Providing advanced practice nursing care to rural and remote Indigenous populations
Studies show that Indigenous Australians are more likely than non-Indigenous Australians to have respiratory diseases, mental health problems, cardiovascular disease, diabetes and chronic kidney disease, and as such often dies at much younger ages. In remote communities the rates of disease and complications are greater. Social factors that contribute to the gap in health between Aboriginal and Torres Strait Islander and non-Indigenous people include education, employment, income and the physical environment where they live. All these facets are interwoven.

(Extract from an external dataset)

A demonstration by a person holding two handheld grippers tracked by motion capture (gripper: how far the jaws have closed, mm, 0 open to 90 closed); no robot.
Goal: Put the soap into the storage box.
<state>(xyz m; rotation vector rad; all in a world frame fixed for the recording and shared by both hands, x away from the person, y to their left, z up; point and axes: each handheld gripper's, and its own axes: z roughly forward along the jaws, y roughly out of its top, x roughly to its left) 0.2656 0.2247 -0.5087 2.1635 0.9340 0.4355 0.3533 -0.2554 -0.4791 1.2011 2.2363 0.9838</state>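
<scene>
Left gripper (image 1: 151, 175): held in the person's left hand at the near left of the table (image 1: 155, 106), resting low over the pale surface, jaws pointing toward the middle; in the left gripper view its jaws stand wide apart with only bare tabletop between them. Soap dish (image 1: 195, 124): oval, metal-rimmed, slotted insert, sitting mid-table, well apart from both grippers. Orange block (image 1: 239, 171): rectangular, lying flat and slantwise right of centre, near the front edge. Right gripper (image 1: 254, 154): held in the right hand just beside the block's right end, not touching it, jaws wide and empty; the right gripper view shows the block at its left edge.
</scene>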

Shona Lynch, an Indigenous Nurse Practitioner (NP) provides nursing care in clinics, outreach to remote stations, home visits, health promotion at community events and visits to the women’s shelter, school and aged care facility. Shona is the only NP working in remote Cape York in a Primary Health Care setting, providing healthcare services to the Coen indigenous community in one of Australia’s must isolated regions. The main healthcare needs of the community are in chronic disease, ante natal and post-natal care, smoking and alcohol reduction strategies.

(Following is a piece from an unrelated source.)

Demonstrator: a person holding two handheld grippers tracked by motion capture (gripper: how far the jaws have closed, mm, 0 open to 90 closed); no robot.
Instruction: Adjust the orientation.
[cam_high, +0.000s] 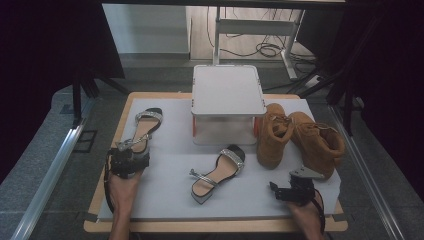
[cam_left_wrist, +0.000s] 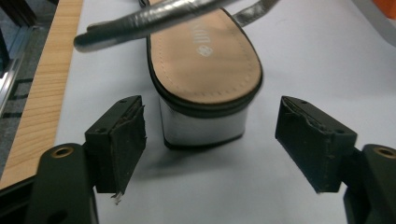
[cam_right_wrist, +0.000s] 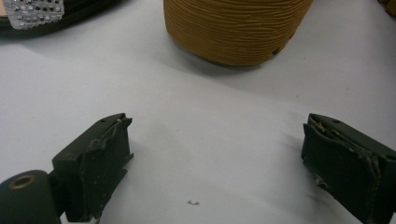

The healthcare service for this remote community is a family-centred model of care that encompasses a person’s connection to their family, their community and country. Shona provides advanced clinical nursing care and frequently must think on her feet and use the limited resources available to achieve the best outcome for her patients. Shona states “I feel blessed to have the trust of the patients who attend our clinic. Often they will present with problems or complications that a non-indigenous person living in a metropolitan area would have never tolerated or survived.”